The end of the safari season is the time to get some rest, but mostly to go through the many images taken. While I am on safari with guests I have very limited time to look at the images. Our safaris are often 12 hours per day out in the bush. Many times I just pick one or two pictures for the blog updates and forget about the rest until now, when I am home for a little longer than a day or two. Leopards always rank very high in my favorite animals list and when I am on safari I am always keen to see and look for them, especially if there is any possibility to see two (or more, even better) Leopards interacting, as it is such a rare occurrance. It only happens when a female has cubs or when a couple is in honeymoon, or when males fight, but that’s even more rare to see.
The area where I stay in the Mara is very good for Leopards, but it’s not always easy to see them. Sometimes you go for days without a sighting, then all of a sudden you keep on running into them, different ones. This year I was particularly pleased to spend quite a few days with a Leopardess who has her home along the Mara river. Most interestingly, this year she had a grown male cub, almost one year old now I estimate. Some guides reported a few times that she still has two cubs, a male and a female. I have never seen the female cub personally, even at times when she had a kill so you would expect both to be there. The male cub however is a real character, loving to lay beautifully on the rocks while his mother is away. The mother is not as confident as Olive, but she will nicely tolerate a few vehicles who behave properly. After my first sighting of her I went back to my Mara Leopards’ ID book, which includes complete ID images for about forty individual Leopards from the Central and North-western Mara. I thought I had never seen her before, but actually I realized I had seen her already, albeit briefly and only once, in January of 2010 on the Bila Shaka Lugga, in the heart of the Marsh Lions’ territory.

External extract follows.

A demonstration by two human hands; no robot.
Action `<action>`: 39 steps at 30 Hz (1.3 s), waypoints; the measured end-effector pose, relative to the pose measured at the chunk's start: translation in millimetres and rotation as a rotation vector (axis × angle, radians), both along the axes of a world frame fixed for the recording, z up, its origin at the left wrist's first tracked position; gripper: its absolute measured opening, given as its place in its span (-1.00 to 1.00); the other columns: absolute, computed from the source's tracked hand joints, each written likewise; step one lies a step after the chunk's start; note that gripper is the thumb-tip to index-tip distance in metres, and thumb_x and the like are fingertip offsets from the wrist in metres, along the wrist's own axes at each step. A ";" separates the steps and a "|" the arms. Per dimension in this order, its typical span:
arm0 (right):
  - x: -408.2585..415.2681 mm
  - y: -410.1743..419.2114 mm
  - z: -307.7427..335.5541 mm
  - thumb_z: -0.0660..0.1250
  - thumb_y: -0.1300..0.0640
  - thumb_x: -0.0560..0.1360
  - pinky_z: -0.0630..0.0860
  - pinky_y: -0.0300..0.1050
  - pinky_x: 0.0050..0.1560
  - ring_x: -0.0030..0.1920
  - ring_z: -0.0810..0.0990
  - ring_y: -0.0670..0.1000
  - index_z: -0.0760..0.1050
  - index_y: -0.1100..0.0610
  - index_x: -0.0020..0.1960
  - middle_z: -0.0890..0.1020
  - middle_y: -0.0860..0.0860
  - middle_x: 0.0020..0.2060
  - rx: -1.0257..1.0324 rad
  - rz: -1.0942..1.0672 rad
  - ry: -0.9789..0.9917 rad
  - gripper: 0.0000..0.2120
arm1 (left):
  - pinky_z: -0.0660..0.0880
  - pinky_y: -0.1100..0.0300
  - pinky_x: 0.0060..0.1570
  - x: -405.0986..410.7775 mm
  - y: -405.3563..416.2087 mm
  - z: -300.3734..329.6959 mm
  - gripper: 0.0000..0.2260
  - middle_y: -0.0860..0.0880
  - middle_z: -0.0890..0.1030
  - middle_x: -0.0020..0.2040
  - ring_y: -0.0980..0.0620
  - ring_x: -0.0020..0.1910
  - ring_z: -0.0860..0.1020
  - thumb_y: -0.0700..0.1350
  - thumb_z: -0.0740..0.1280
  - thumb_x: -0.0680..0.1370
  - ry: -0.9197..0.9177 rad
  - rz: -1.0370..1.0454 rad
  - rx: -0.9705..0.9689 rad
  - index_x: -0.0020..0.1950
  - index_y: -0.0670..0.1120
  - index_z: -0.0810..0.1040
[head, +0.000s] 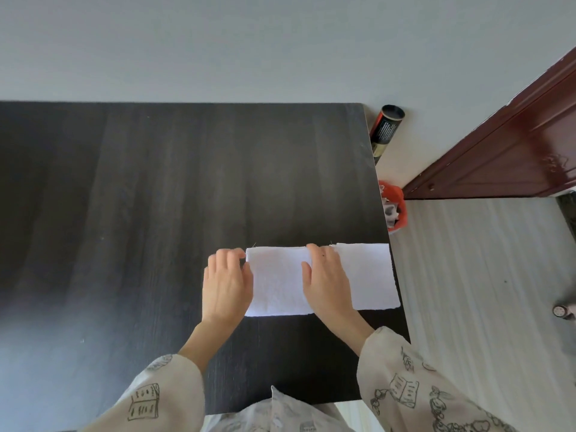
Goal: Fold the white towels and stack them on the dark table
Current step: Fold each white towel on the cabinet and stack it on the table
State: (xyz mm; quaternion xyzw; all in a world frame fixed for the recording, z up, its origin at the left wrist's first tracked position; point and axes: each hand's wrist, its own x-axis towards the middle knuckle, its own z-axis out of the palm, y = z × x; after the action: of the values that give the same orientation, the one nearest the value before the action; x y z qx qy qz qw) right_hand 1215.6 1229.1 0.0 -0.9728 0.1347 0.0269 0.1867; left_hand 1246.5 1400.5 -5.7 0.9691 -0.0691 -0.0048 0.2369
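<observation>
A folded white towel lies on the dark table near its right side. My left hand is at the towel's left edge, fingers curled onto that edge. My right hand rests flat on the towel's right part, fingers straight. A second white towel lies flat just to the right, partly under the first one and my right hand, reaching the table's right edge.
Beside the table's right edge, on the floor, stand a black cylindrical tube and an orange bag. A dark red wooden door runs along the right. A small round object lies on the pale floor.
</observation>
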 end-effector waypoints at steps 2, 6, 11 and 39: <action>-4.1 5.5 -10.1 0.47 -0.01 0.32 0.54 0.02 0.11 0.07 0.60 0.11 0.51 0.14 0.17 0.60 0.10 0.10 -0.139 0.125 -0.137 -0.53 | 0.49 -0.10 0.06 -4.2 -11.3 -4.1 -0.73 -0.17 0.55 0.09 -0.19 0.13 0.49 -0.32 0.23 0.43 -0.211 -0.225 0.127 0.11 -0.21 0.50; -10.3 14.0 -44.6 0.29 -0.08 0.48 0.25 0.15 0.36 0.34 0.41 0.20 0.45 0.19 0.31 0.46 0.17 0.31 -0.247 0.284 -0.020 -0.51 | 0.26 -0.19 0.33 -3.0 -28.9 -27.6 -0.62 -0.19 0.44 0.34 -0.21 0.39 0.32 -0.17 0.26 0.48 -0.154 -0.482 0.348 0.28 -0.24 0.45; -8.1 17.0 -67.3 -0.08 -0.08 0.61 0.18 0.06 0.39 0.39 0.35 0.12 0.28 0.17 0.40 0.39 0.13 0.38 -0.203 0.220 0.044 -0.51 | 0.13 -0.21 0.40 0.5 -15.2 -65.6 -0.55 -0.25 0.28 0.43 -0.20 0.46 0.13 -0.06 -0.14 0.64 -0.052 -0.539 0.401 0.43 -0.30 0.16; -46.9 -109.9 -38.0 -0.10 0.02 0.65 0.02 0.04 0.47 0.44 0.23 0.17 0.16 0.22 0.42 0.35 0.20 0.39 -0.204 0.105 -0.176 -0.57 | 0.11 -0.19 0.42 -29.0 -146.4 -23.8 -0.59 -0.20 0.29 0.44 -0.17 0.46 0.17 -0.25 0.03 0.55 -0.220 -0.584 0.098 0.39 -0.25 0.31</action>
State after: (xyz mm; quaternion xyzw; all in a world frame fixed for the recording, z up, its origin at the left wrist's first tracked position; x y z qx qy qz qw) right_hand 1168.7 1119.2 -38.0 -0.9910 0.0689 -0.0626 0.0964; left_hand 1217.4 1254.1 -29.5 0.9132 -0.3695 0.0290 0.1694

On a couple of occasions we saw her with Wildebeests’ calves kills, a few more times on rocky outcrops enjoying the breeze and the view. One particular day, August 7th 2012, we saw the mother and the cub with a kill on a tree. In the late afternoon, a male Leopard showed up briefly from the bushy hill nearby. I think it could be the father of the cub, whom I had seen in this same area already last year. Again, going through the ID book, it was interesting to see that I had seen this Leopard the first time when he was a small cub, on the Ntiakintiaki river, in June 2008. His mother is a beautiful Leopard named Lerai, from the Maasai name of the Yellow-barked Acacia which she likes to climb on. During 2009 this male was a regular sight on the border between the park and the Olare Orok Conservancy, sometimes even appearing with his sister. It is nice to see that he established a territory for himself and is even siring cubs of his own already, at just over four years old.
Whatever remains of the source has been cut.